If latency exceeds 500ms or error rate exceeds 1%, the rollout automatically aborts and reverts to the stable version.

Secrets Management

AI deployments often need API keys (for embedding services, monitoring, etc.) and model registry credentials. Never store these in Git. Use External Secrets Operator with ArgoCD:

yaml
apiVersion: external-secrets.io/v1beta1
kind: ExternalSecret
metadata:
  name: model-registry-creds
spec:
  refreshInterval: 1h
  secretStoreRef:
    name: aws-secrets-manager
    kind: ClusterSecretStore
  target:
    name: model-registry-creds
  data:
    - secretKey: username
      remoteRef:
        key: /ai-platform/model-registry
        property: username
    - secretKey: password
      remoteRef:
        key: /ai-platform/model-registry
        property: password

Multi-Cluster Deployments

For organizations running AI across multiple clusters (edge, regional, cloud), ArgoCD's ApplicationSet controller generates Applications dynamically:

yaml
apiVersion: argoproj.io/v1alpha1
kind: ApplicationSet
metadata:
  name: model-serving-global
spec:
  generators:
    - clusters:
        selector:
          matchLabels:
            ai-capable: "true"
  template:
    metadata:
      name: 'model-serving-{{name}}'
    spec:
      source:
        repoURL: https://github.com/your-org/ai-deployments
        path: 'overlays/{{metadata.labels.environment}}'
      destination:
        server: '{{server}}'
        namespace: ai-inference

Rollback Strategy

One of GitOps' greatest strengths is rollback simplicity.

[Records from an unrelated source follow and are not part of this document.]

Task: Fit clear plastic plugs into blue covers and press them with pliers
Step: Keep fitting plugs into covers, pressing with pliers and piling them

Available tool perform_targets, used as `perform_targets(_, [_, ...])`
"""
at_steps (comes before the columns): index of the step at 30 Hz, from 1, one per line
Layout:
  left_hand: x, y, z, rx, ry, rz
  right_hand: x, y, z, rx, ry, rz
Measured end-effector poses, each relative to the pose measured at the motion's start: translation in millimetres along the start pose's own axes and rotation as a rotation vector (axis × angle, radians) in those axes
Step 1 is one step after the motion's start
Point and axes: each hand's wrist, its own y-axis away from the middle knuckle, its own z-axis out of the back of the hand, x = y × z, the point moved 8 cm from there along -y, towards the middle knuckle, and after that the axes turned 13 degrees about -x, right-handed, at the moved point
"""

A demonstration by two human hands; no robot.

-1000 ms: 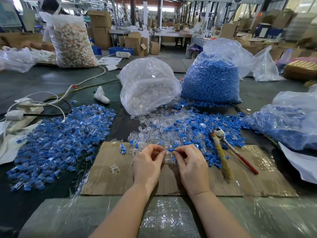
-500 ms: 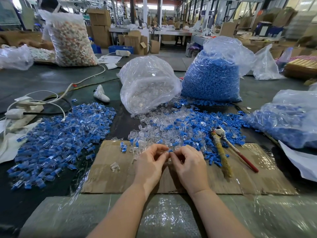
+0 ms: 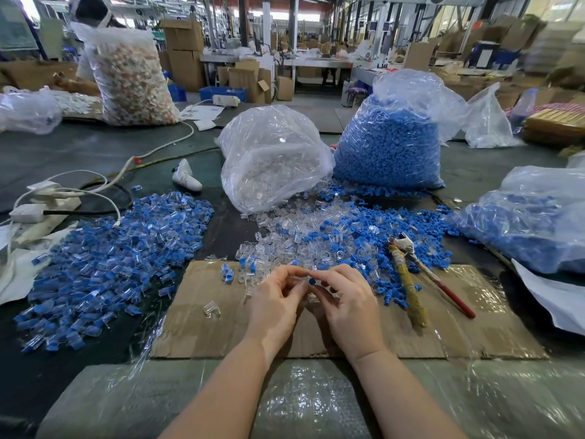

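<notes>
Blue cover (image 3: pixel 311 281) pinched between your two hands: left fingers (image 3: pixel 292 280) and right fingers (image 3: pixel 329 278) curl round it above the cardboard (image 3: pixel 196 324); pliers (image 3: pixel 408 274) lie just right.

A: What do we count on the bench?
B: One pliers (image 3: pixel 421 274), one cardboard sheet (image 3: pixel 443 327), two hands; far side, one clear-plug bag (image 3: pixel 272 156), one blue-cover bag (image 3: pixel 389 147).
</notes>
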Motion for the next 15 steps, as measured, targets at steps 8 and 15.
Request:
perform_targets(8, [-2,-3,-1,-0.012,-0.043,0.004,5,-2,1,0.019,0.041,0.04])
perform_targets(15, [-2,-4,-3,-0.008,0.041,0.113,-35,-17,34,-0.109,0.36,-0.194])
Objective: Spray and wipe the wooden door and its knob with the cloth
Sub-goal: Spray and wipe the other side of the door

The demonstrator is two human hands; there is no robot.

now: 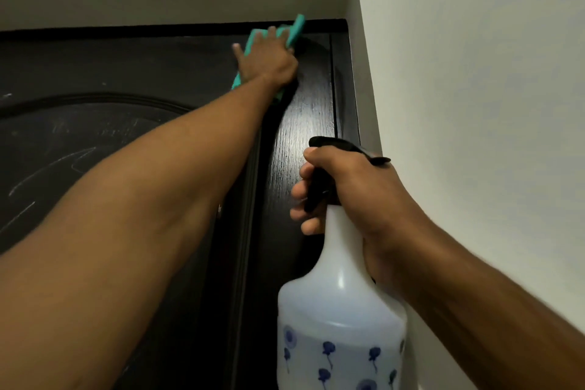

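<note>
The door (304,123) is dark, almost black wood with a fine vertical grain that catches a sheen along its right stile; to the left an arched raised moulding curves over a panel marked with pale scuffs and scratches. Its long axis runs up and down, and the top edge meets a grey-brown frame (190,0) set into a plain pale wall (474,73).

Near the door's top right corner the left hand (269,60) presses a cloth (292,32) flat against the wood — fingers straight and spread, reaching up toward the top edge. The cloth is soft and teal, crumpled into folds; one end sticks out past the fingertips toward the upper right, just touching the frame line, and another corner hangs below the wrist. The bare forearm stretches up to it from the lower left.

Lower down, in front of the right stile, the right hand (348,190) grips the neck of a bottle (342,310), its fingers curled round the black plastic trigger. The bottle stands nearly upright, long axis vertical, with the black spray head (335,144) at the top — its nozzle end points left toward the door. The body is smooth translucent white plastic, narrow at the neck and swelling to a rounded shoulder, printed with small blue flowers lower down.

The knob does not show here.
</note>
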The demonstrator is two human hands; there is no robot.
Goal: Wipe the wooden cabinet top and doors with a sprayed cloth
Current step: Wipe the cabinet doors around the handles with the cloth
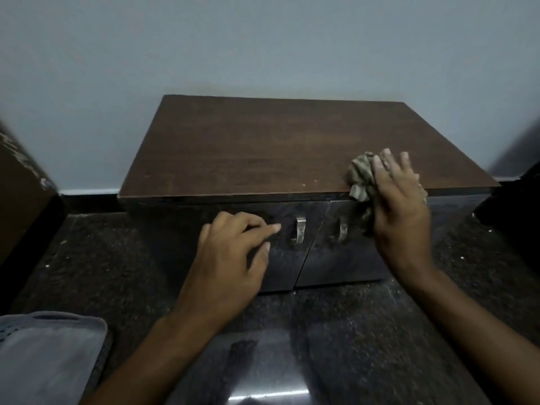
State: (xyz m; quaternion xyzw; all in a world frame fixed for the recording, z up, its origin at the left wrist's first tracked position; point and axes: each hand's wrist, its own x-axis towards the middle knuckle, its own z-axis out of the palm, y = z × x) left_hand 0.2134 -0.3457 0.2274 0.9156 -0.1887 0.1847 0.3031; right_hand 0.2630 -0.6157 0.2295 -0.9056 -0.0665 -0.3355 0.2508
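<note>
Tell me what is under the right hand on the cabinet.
Under the right hand lies a crumpled grey-green cloth, pressed at the front right edge of the wooden cabinet top and hanging over the right door. The hand covers most of the cloth.

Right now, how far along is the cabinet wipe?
Done: nothing I can confirm; the cabinet top shows pale specks near its front edge. In hand: the right hand presses a crumpled cloth at the top's front right edge. The left hand hangs empty before the left door. Left: probably most of the top and both doors.
</note>
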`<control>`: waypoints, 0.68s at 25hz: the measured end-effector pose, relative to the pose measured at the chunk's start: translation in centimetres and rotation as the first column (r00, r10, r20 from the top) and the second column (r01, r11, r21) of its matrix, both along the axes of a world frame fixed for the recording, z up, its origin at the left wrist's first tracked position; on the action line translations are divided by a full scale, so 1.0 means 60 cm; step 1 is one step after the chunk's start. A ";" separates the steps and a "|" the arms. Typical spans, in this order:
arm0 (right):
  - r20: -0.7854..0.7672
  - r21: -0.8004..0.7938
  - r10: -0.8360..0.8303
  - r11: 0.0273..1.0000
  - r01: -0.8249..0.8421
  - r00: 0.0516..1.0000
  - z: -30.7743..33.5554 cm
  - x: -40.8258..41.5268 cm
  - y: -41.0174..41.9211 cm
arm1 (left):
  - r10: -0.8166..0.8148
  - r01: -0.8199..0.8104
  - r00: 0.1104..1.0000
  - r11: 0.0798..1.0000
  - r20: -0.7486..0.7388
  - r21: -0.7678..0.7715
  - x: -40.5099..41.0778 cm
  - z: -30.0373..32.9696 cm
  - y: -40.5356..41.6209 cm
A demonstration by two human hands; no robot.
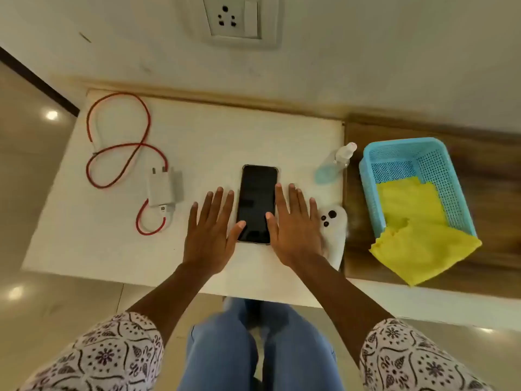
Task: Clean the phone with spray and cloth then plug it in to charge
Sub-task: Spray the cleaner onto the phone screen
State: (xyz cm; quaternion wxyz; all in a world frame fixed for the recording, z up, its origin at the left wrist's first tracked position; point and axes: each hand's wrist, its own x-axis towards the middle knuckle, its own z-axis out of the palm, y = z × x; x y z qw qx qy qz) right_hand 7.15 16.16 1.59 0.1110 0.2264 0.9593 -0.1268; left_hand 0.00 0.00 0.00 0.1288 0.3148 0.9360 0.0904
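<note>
The cleaning looks not yet begun; both hands lie flat with fingers spread, gripping nothing. The left hand (210, 227) and the right hand (293, 224) flank the phone (257, 204), which lies screen-up on the white table (112, 249) between them; each thumb tip touches the dark glass near its lower end.

By my reading the next move is a reach for the spray bottle (335, 163), beyond and to the outside of the right hand's fingertips — then for the yellow cloth (417, 238), further out on that side, spilling over the rim of the blue basket (366, 176). The charger (163, 187) and its red cable (118, 153) wait beyond the left hand; the wall socket (234, 18) sits above, unused.

The right hand partly covers a white phone case (334, 224); how full the bottle is cannot be judged — it is blurred.
</note>
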 end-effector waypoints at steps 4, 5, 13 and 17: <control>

If a new model version degrades performance:

1. Open a revert PR on the model config change 2. Merge (or have ArgoCD auto-sync from a previous commit) 3. ArgoCD reconciles, redeploying the previous model version

The entire rollback is tracked in Git history, providing a clear audit trail of what changed, when, and why.

Conclusion

GitOps with ArgoCD transforms AI model deployments from ad-hoc processes into reliable, auditable, and automated workflows. The combination of declarative configuration, progressive rollouts with quality gates, and simple Git-based rollbacks gives teams confidence to deploy model updates frequently. At MBB AI Studio, GitOps is a cornerstone of every AI platform we build — it brings the same rigor to model deployments that software engineering has long applied to application code.